OLE In vitro release from the hydrogel film was evaluated by vertical Franz diffusion cell (USP <1724>; PermeGear, Inc., Bethlehem, PA, USA, diameter 20 mm). A cellulose membrane (Whatman 41, Whatman GmbH, Dassel, Germany) was placed between the two chambers. The receptor chamber was filled with SWF as receptor medium (15 mL), thermostated at 32.0 °C ± 0.5 and magnetically stirred (600 rpm). The hydrogel film (circle of 3.14 cm2) was placed on top of the cellulose membrane. The donor phase was represented by 2 mL of a 0.025-N K2CO3 solution (simulating air CO2) [43]. All openings including donor top and receptor arm were occluded with parafilm® to prevent solvent evaporation. At regular time intervals (5, 10, 15, 30, 45, 60, 120, 240, 300, 360, 420, 480, 1440 and 2880 min) samples of the receiving phase were withdrawn and OLE content was measured by a UV-vis spectrophotometer (UV-Visible Agilent model 8453, Agilent Technologies, Cernusco sul Naviglio MI, Italy) accomplished using a standard curve in SWF (λmax = 280.0 nm, r = 0.9998). All experiments were performed in triplicate, each result represents an average of three measurements and the error was expressed as standard deviation (±SD).

4. Conclusions

The manuscript described the use of the non-edible outside layers of the onion cultivar Rojo Duro for the preparation of a hydrogel film for dermal application. This study proved that medical devices could be developed by recycling a waste material from agricultural and food processing industries. The use of the non-edible outside layers as a source of active ingredients is an efficient and smart approach for avoiding the expensive disposal procedures while producing a high-value added product.

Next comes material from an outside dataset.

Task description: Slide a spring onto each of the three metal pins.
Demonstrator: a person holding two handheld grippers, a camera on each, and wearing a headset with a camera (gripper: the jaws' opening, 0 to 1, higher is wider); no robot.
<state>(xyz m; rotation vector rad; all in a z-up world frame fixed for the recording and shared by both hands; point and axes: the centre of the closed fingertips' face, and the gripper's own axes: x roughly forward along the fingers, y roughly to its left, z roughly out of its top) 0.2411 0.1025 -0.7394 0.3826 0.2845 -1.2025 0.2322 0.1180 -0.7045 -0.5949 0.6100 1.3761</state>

The extract (OLE) deriving from the non-edible outside layers was obtained by using eco-friendly solvents thus without the production of further waste. OLE showed interesting antioxidant, radical scavenging, anti-inflammatory and antibacterial activities. As these properties were suitable for wounds treatment, OLE was formulated as autoadhesive biocompatible hydrogel film for application on injured skin with the aim to promote the healing process through synergic mechanisms. This could represent an effective alternative to conventional antibacterial therapies, limiting the use of antibiotics and thus the resistance problem.

OLE (10.92 mg/cm2) was released from the hydrogel film by a sustained release reaching effective concentrations to (i) exert the antibacterial activity against S. epidermidis, S. aureus and E. faecalis (common strains responsible for wounds infections); (ii) obtain the anti-inflammatory activity and at the same time and iii) maintain cells viability.

The hydrogel film is biocompatible, its composition is simple (PVP K90, NaCMC, bentonite), allows a rapid adhesion to skin, without the use of adhesives, a mechanical protection of the wound and an easy/pain-free removal by washing. Moreover, the hydrogel film is self-applicable. The last property, together to that described above, fulfills the compliance of the patient. The hydrogel film is green, scalable and cheap, thus resulting advantageous for the industry.

The obtained results suggest that the developed formulation represents an innovative and effective strategy useful for wounds treatment.